3. SB 807: Retention of Personnel Records

SB 807 changed the requirements regarding an employer’s duty to maintain and preserve personnel records. Previously, employers only had to maintain such records for two years. Under the new law, however, such records must be kept for at least four years, and possibly longer if a Department of Fair Employment and Housing complaint has been filed. The four-year timer starts from the date the personnel file was created, though the timer “restarts” from the date of termination or “non-hire” of an applicant.

4. SB 657- Workplace Postings

SB 657 states that employers may provide any required workplace postings by email and include any accompanying posters or flyers as attachments. However, the bill explicitly states this does not alter any requirements to physically display the required postings.

5. AB 1561- Extended Exemptions for Determining Independent Contractor Status

AB 1561 amends new legislation from 2019 determining when a worker is an employee or independent contractor (a distinction that can have consequences in many areas of employment law). As described below, AB 1561’s changes relate to narrow types of workers, including those not involved in the public sector. But we thought the independent contractor law is important enough that its amendment deserves mention here, along with a quick refresher on the law.

To understand AB 1561, it is first necessary to discuss the background of AB 5. Passed in 2019, AB 5 codified what is known as the “ABC” test to determine if workers are employees or independent contractors. The test was established by the California Supreme Court case of Dynamex Operations West, Inc. v. Superior Court (S222732) to streamline how to determine whether a worker should be classified as an employee or independent contractor. Under the “ABC” test, a worker is considered an independent contractor only if the employer establishes:

a) that the worker is free from the control and direction of the hirer in connection with the performance of the work, both under the contract for the performance of such work and in fact;
b) that the worker performs work that is outside the usual course of the hiring entity’s business; and
c) that the worker is customarily engaged in an independently established trade, occupation, or business of the same nature as the work performed for the hiring entity.

AB 5 contained several exemptions, however, which allowed the previous “Borello” test to be used instead of the “ABC” test to determine a worker’s classification.

AB 1561 clarifies the scope of the exemption granted to certain narrow classes of employees.
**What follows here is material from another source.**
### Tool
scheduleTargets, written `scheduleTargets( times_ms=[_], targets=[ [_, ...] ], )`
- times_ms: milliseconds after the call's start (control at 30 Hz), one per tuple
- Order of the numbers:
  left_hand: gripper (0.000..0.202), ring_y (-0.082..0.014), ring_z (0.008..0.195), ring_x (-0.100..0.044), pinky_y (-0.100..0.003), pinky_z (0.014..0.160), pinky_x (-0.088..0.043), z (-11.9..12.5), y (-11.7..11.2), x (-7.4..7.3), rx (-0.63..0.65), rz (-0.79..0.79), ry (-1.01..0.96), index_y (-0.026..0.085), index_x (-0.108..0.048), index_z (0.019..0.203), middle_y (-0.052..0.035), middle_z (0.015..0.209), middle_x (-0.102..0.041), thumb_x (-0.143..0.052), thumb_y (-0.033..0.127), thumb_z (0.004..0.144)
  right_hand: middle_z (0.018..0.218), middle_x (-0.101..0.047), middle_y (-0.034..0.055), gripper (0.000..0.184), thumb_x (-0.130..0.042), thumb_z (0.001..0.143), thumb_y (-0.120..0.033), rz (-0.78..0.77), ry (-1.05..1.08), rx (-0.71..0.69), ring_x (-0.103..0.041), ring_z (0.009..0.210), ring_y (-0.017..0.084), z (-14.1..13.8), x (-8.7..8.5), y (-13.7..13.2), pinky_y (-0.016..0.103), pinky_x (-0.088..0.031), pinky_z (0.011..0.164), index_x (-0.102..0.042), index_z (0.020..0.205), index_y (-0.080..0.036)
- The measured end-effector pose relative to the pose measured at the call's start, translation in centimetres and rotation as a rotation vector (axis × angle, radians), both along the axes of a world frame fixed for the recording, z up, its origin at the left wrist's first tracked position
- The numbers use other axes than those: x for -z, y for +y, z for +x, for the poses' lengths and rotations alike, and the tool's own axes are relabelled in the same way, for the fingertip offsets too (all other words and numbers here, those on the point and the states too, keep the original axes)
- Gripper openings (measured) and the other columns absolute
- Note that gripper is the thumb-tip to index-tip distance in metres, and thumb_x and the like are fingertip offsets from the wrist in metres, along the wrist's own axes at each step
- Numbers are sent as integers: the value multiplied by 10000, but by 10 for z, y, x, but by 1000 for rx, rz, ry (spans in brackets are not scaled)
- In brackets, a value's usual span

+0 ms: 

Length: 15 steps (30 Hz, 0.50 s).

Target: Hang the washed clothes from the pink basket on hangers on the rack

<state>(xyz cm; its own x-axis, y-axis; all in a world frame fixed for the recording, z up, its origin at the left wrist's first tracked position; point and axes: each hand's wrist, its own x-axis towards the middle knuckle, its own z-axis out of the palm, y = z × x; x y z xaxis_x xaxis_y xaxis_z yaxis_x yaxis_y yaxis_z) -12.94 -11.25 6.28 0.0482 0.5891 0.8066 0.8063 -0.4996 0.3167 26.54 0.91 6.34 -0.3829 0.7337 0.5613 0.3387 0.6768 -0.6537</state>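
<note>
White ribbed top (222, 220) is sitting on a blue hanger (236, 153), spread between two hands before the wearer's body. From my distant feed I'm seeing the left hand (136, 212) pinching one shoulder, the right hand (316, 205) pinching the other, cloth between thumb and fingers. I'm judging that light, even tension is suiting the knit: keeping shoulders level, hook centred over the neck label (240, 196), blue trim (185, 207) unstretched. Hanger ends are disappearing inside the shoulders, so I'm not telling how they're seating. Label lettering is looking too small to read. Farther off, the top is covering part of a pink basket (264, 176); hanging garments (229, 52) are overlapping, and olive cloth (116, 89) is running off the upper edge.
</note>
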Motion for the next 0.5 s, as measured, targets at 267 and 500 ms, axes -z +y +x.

For example, the law updates the exemption for a data aggregator and a research subject who willingly engages with a data aggregator to provide individualized feedback, by formally defining the term “research subject”. The bill also removes the condition that any consideration paid for the feedback provided, if prorated to an hourly basis, is an amount equivalent to or greater than the minimum wage.

While these changes may not affect public agencies given the extensions only apply to a few narrow classifications of workers, LCW will be watching for any further changes to this independent contractor law.

We will continue to provide developments on important new legislation affecting California workers.